Organizations involved in the project included the Naval Medical Research Institute, the Naval Radiological Defense Laboratory, Patrol Squadron 29, the Naval Air Station, Kwajalein, Los Alamos National Laboratory, the Applied Fisheries Laboratory at the University of Washington, and Hanford Atomic Power Operations. Three U.S. Navy ships were used in the project: USS Nicholas, USS Renshaw, and USS Philip. The primary study of the Marshallese was terminated around 75 days after the time of exposure. In July 1954 a meeting at the Division of Biology at the U.S. Atomic Energy Commission decided to complete 6- and 12-month follow-up exposure studies, some of which were later written up as addendums to Project 4.1.

== Intentionality ==
Some Marshallese have alleged that the exposure of the Marshallese was premeditated. In 1972, Micronesian Representative Ataji Balos charged at the Congress of Micronesia that the exposure during Bravo was purposeful so that the AEC could develop medical capabilities for treating those exposed to fallout during nuclear war, and charged that the Marshallese were chosen because of their marginal status in the world at large. According to a U.S. internal transcription of Balos' talk, Balos alleged that "The U.S. chose to make guinea pigs out of our people because they are not white but some brown natives in some remote Pacific islands. Medical treatment that Rongelapese and Utrikese have been receiving is also highly questionable." The AEC issued a staff comment denying these charges.

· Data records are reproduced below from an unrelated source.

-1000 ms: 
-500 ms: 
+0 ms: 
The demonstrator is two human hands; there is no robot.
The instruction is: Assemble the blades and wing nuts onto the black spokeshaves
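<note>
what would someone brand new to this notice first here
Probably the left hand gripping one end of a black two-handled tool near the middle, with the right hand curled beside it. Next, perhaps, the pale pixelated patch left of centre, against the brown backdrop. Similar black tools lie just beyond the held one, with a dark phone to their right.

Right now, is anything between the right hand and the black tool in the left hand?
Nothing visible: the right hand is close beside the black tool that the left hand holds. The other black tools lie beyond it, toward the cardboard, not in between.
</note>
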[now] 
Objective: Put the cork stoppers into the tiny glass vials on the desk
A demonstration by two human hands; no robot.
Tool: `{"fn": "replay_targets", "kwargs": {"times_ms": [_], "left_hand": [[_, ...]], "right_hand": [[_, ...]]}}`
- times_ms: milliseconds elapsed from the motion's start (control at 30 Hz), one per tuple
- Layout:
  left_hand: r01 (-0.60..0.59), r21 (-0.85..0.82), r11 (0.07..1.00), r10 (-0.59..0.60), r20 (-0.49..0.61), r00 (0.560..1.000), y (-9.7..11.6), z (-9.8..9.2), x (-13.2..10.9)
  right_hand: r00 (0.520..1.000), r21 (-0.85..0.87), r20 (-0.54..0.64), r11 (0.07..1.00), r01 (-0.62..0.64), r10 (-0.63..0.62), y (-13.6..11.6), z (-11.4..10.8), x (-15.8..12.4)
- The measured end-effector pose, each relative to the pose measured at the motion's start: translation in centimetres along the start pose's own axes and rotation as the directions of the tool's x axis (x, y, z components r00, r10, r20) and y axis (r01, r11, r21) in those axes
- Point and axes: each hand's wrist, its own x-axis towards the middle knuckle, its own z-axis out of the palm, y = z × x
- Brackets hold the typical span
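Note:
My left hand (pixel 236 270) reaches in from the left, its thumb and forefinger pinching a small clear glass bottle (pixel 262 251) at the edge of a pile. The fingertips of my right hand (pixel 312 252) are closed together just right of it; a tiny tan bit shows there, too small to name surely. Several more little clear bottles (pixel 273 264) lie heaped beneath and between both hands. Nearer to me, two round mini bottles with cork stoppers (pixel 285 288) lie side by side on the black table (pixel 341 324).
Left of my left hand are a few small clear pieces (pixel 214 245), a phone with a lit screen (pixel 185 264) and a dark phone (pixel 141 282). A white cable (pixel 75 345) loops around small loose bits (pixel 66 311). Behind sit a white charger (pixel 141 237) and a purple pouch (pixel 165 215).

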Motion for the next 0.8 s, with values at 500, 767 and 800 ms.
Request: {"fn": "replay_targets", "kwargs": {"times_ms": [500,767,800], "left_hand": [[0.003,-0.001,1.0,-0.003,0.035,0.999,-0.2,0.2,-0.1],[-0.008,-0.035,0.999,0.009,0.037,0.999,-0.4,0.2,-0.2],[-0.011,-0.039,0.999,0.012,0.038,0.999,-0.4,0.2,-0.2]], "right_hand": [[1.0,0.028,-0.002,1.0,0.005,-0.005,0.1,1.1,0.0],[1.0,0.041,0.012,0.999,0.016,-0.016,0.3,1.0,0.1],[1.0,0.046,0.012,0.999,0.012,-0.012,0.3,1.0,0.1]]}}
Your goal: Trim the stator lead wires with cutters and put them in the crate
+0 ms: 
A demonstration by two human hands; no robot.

In 1994, a 1953 Castle Bravo program prospectus was found which included reference to Project 4.1 apparently written before the Bravo shot had occurred. The U.S. government responded that someone had gone back into the project list after the Bravo test to insert Project 4.1; thus, according to the U.S. government, the acts were not premeditated. All other U.S. documents point to Project 4.1 having been established after the Bravo test—most sources point to its having been organized on 7 March 1954. The final Project 4.1 report began in its preface with the statement that "Operation CASTLE did not include a biomedical program" (it mentions this in discussing the ad hoc nature by which the project personnel were assembled). All official and mainstream historical accounts of the Bravo test indicate that its high level of fallout was a result of a miscalculation in relation to its design and was not deliberate (see the Castle Bravo article for more information on the alleged accident).

Barton C. Hacker, the official historian of U.S. nuclear testing exposures (who considered the U.S. handling of the Bravo incident to be subpar), characterized the controversy in the following way:

In March 1954, the AEC had quickly decided that learning how the Marshallese victims of Castle Bravo responded to their accidental exposure could be of immense medical and military value. Immediate action centered on seeing them evacuated and decontaminated, then cared for medically. But studies of their exposures and aftereffects also began. That effort became project 4.1 in the Castle experimental program. This unfortunate choice of terminology may help explain later charges that the AEC had deliberately exposed the Marshallese to observe the effects. Like the American radium dial painters of the 1920s and the Japanese of Hiroshima and Nagasaki in 1945, the Marshallese of 1954 inadvertently were to provide otherwise unobtainable data on the human consequences of high radiation exposures. Findings from project 4.1 soon began to appear in print.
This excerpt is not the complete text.